After dropping the first set to the 2021 Wimbledon boys finalist 6-4, Kang was up 5-2 in the second set, only to see Lilov get the break back and forced a tiebreaker. Kang won that easily, then broke Lilov in the third game of the final set, with that break all he needed, winning five of the next six games to take the 4-6, 7-6(2), 6-2 decision. 

Kang will have his work cut out for him in the final, where he'll face Adrian Boitan of Romania, who beat No. 7 seed Bruno Kuzuhara 6-1, 7-6(4) for his 14th consecutive victory in the last three weeks.

Kuzuhara trailed 6-1, 5-1, but fought back to force a tiebreaker before the former Baylor All-American ended the comeback. It will be the first meeting between the two, but with titles the last two weeks in Palm Coast and Weston, Boitan obviously has the edge in experience.

In today's doubles final, the unseeded Czech pair of Jiri Jenicek and Daniel Paty defeated Viacheslav Bielinskyi of Ukraine and Alvaro Guillen Meza of Colombia, also unseeded, 7-6(2), 6-4 for the title.

Wild card Alex Michelsen continued his great start to 2023, with the 18-year-old Georgia signee advancing to his first ATP Challenger final today with a 4-6, 7-5, 6-1 win over No. 8 seed Seong-chan Hong of Korea in Rome Georgia.

Michelsen was broken early in the first set and Hong didn't give Michelsen a single break point to work with as he secured the lead.  But Michelsen began to get looks in the second set and broke for a 4-2 lead, only to get broken at love serving for the set at 5-3. Michelsen let two set points get away with Hong serving at 4-5 and had to save a break point at 5-all, but he broke on his third set point to even the match.

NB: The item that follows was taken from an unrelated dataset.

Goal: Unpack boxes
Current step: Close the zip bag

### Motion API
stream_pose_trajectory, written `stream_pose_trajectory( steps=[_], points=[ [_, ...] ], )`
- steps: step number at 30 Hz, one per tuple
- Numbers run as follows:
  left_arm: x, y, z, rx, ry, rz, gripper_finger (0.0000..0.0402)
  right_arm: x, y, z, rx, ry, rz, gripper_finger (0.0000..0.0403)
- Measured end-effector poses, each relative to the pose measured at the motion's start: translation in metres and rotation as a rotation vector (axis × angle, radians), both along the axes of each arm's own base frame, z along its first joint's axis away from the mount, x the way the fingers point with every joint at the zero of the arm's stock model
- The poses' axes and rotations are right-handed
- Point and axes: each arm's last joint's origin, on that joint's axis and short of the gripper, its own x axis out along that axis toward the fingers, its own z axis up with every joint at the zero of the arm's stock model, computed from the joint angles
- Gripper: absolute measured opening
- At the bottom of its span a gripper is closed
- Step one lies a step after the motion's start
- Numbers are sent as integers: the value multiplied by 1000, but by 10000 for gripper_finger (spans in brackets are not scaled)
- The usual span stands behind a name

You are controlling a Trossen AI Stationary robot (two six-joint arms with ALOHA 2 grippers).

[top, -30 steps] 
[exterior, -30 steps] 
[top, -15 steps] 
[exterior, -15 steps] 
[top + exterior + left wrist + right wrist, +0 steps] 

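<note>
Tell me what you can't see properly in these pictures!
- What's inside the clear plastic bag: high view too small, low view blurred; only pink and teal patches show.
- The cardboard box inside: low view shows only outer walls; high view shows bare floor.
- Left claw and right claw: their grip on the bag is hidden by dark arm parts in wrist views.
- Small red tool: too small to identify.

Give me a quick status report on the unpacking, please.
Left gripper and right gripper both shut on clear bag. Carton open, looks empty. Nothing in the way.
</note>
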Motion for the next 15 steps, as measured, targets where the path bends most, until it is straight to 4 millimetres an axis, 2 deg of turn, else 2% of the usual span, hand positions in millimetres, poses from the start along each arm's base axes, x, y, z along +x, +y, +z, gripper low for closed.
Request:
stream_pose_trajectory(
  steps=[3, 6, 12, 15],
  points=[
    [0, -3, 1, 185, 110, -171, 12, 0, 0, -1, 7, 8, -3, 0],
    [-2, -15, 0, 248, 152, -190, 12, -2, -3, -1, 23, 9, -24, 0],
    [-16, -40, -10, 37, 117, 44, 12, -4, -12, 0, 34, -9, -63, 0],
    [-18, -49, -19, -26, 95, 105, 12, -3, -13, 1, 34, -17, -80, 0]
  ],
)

Hong's speed gave Michelsen problems in the first two sets, and on several occasions the Southern Californian had to hit three or four overheads before he could finally get one past Hong. Both had limited success with drop shots in the early going, but it was Michelsen who adjusted better, on both offense and defense, when that shot surfaced in the latter stages of the match. Once Michelsen got an early break in the third set, after saving three break points in the first game, to take a 3-0 lead, Hong started serving and volleying, but that tactic wasn't effective and Michelsen closed out the win with little difficulty.

Michelsen, who is now up to 356 in the ATP live rankings, will face top seed Jordan Thompson of Australia for the title Sunday, after Thompson defeated Zachary Svajda 7-6(3), 7-6(5).

No. 2 seeds Luke Johnson(Clemson) of Great Britain and Sem Verbeek(Pacific) of the Netherlands took the doubles title, defeating unseeded Gabriel Decamps(UCF) of Brazil and Alex Rybakov(TCU) 6-2, 6-2 in today's final.

The J500 in Cairo Egypt concluded today with Italians winning both the boys and girls singles titles. No. 2 seed Federica Urgesi, an 18-year-old who had won the J300 warmup tournament last week in Cairo, defeated top seed Mirra Andreeva of Russia 6-3, 6-3 in today's final, while No. 13 seed Federico Bondioli, 17, beat No. 16 seed Branko Djuric of Serbia 6-7(6), 6-3, 7-6(5) for the boys title. Djuric had won the warmup tournament the previous week, beating Bondioli 6-1, 6-4 in the second round.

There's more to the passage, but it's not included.